Görüntülediğiniz mahkeme kararı kesinleşmiş bir karardır.

T.C.
İSTANBUL
BÖLGE ADLİYE MAHKEMESİ
43. HUKUK DAİRESİ
DOSYA NO: 2020/120
KARAR NO: 2020/165
T Ü R K M İ L L E T İ A D I N A
İ S T İ N A F K A R A R I
İNCELENEN KARARIN
MAHKEMESİ: BAKIRKÖY 1. ASLİYE TİCARET MAHKEMESİ
TARİHİ: 04/04/2018
NUMARASI: 2017/77 Esas – 2018/240 Karar
DAVA: Alacak (Satım Sözleşmesinden Kaynaklanan)

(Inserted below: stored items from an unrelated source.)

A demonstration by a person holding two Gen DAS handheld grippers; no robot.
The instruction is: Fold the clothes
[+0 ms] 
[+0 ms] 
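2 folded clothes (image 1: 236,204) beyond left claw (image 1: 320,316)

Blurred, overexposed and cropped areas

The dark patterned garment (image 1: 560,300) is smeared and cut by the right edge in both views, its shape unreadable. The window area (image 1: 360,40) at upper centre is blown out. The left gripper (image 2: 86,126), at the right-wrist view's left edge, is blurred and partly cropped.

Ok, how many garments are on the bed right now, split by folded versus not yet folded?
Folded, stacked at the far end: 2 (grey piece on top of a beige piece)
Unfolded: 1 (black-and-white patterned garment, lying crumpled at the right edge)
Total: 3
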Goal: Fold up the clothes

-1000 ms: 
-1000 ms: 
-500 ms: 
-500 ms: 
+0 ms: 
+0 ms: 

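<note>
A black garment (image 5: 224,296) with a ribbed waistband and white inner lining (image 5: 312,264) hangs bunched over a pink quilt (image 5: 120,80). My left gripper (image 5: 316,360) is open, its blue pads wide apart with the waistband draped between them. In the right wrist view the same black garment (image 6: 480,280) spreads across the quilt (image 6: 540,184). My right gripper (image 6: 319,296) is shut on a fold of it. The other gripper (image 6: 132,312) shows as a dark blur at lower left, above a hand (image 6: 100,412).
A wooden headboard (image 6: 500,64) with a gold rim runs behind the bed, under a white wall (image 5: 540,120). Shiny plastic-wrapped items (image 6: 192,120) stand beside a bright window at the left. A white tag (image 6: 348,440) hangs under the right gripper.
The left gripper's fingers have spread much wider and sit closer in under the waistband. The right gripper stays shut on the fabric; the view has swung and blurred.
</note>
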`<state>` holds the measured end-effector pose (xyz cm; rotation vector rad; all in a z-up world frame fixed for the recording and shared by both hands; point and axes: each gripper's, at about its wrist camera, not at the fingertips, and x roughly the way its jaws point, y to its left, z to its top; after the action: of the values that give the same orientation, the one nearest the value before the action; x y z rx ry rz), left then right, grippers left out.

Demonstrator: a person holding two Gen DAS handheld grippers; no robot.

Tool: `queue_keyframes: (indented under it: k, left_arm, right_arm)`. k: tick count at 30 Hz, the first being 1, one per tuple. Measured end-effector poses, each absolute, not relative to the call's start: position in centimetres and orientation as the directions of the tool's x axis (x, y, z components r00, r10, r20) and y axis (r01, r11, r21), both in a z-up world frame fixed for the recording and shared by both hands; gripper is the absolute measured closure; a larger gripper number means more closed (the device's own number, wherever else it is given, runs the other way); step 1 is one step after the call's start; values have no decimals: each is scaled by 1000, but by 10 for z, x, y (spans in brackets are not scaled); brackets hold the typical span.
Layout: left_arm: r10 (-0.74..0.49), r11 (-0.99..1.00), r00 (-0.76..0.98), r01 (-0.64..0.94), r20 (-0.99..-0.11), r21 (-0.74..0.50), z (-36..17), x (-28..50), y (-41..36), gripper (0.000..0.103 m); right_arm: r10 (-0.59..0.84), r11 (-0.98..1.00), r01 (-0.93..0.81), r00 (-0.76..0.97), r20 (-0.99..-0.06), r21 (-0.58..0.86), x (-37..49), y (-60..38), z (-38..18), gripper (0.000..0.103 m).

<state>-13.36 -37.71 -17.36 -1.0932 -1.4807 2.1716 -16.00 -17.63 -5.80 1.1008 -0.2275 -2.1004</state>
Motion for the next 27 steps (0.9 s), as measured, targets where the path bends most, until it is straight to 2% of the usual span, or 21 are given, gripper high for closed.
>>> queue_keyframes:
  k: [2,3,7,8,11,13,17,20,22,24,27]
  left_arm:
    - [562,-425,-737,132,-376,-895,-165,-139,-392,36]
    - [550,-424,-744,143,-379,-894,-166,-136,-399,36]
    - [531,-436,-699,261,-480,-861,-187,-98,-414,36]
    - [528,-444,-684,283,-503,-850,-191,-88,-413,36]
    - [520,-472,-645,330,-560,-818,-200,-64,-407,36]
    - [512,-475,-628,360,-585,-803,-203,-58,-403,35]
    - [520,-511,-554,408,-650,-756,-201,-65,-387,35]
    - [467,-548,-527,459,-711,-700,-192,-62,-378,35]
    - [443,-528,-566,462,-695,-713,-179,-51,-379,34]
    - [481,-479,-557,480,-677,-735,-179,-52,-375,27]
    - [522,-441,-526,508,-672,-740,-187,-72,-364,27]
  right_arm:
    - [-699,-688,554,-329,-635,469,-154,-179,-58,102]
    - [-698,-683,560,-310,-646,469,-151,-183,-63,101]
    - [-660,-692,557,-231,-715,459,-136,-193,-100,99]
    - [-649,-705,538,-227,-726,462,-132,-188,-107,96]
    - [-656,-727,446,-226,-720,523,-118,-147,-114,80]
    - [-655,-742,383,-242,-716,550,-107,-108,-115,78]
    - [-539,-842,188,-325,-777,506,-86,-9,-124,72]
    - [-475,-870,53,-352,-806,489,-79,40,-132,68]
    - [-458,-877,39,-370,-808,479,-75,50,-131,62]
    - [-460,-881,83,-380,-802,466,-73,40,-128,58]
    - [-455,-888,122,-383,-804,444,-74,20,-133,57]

İSTİNAF KARAR TARİHİ: 15/10/2020
Taraflar arasında görülen dava neticesinde ilk derece mahkemesince verilen hükmün davacı vekilince istinaf edilmesi üzerine düzenlenen rapor ve dosya kapsamı incelenip gereği görüşülüp düşünüldü;
TARAFLARIN İDDİA VE SAVUNMALARININ ÖZETİ
DAVA: Davacı vekili dava dilekçesinde özetle; müvekkili ile davalı araç satıcısı arasında 18/11/2016 tarihli satış sözleşmesi uyarınca müvekkil 2 Adet … marka 2016 model sıfır aracı davalı şirketin 24 ay vade sıfır faiz kampanyası uyarınca 392.900,00 TL bedel karşılığında satın alınması hususunda anlaştıklarını, taraflar arasında 18/11/2016 tarihi itibariyle müvekkil şirket yetkilisi … ile davalı şirket satış danışmanı … arasında 24 ay vade sıfır faiz kampanyası kapsamında araçlara ilişkin aynı gün davalı yanca proforma fatura tanzim edildiğini, müvekkili satış bedelinin 180.000,00 TL’lik kısmi için … Bankasından 20/11/2016 tarihinde kredi kullanılıp davalı şirket hesabına aktarıldığı, davalı şirketçe 22/11/2016 tarihi itibariyle trafik mali mesuliyet sigortası ile kasko sigortasının yapıldığını, akabinde 23/11/2016 tarihinde öğleden sonra müvekkil şirket yetkilisi davalıyı arayıp kredi sonrası kalan bakiye ödemeyi yapacağını belirtmiş olmasına rağmen, satış danışmanı saatin geç olduğunu ve yarın havale edebileceğini belirttiği, 24/11/2016 tarihinde saat 10:50’de kalan 216.000,00 TL davalı hesabına gönderildiği, böylece davalı şirket edimlerini tamamlamış olduğunu, müvekkili edimlerini ifa etmiş olmasına rağmen araçların kendisine teslim edilmediğini, satış danışmanında sorulduğunda ÖTV zammı geldiğini ve 24 ay vadeli sıfır faiz kampanyasının iptal edilerek, fark talebi olduğunun söylendiğini, davalı şirketin bu tutumu nedeniyle araçların ruhsatının çıkanlamaması nedeniyle 24 ay vade sıfır faizli kredinin iptal edildiği, müvekkil kampanyasız araç kredisi kullanmak zorunda bırakılıp 29.089,00 TL fazla faiz maliyeti ve 13.000,00 TL ÖTV zammı farkı adı altında toplam 42.089,00 TL zarara uğratıldığını, davalı şirketin Beşiktaş …Noterliğinin 01/12/2016 tarih ve … yevmiye no.lu ihtarnamesi ile 45.000,00-TL ÖTV farkı talep edildiğini, müvekkiline yansıtılan 42.089,00 TL ÖTV zammı farkı olamayacağının açık olduğunu, müvekkilinin gerek davalının cazip kampanyası ve gerekse de ÖTV zammı gelmesi olasılığı ile araç satın aldığı, müvekkilin haksız olarak ödediği 42.089,00-TL en yüksek mevduat faizi ile birlikte davalıdan tahsiline karar verilmesini talep ve dava etmiştir.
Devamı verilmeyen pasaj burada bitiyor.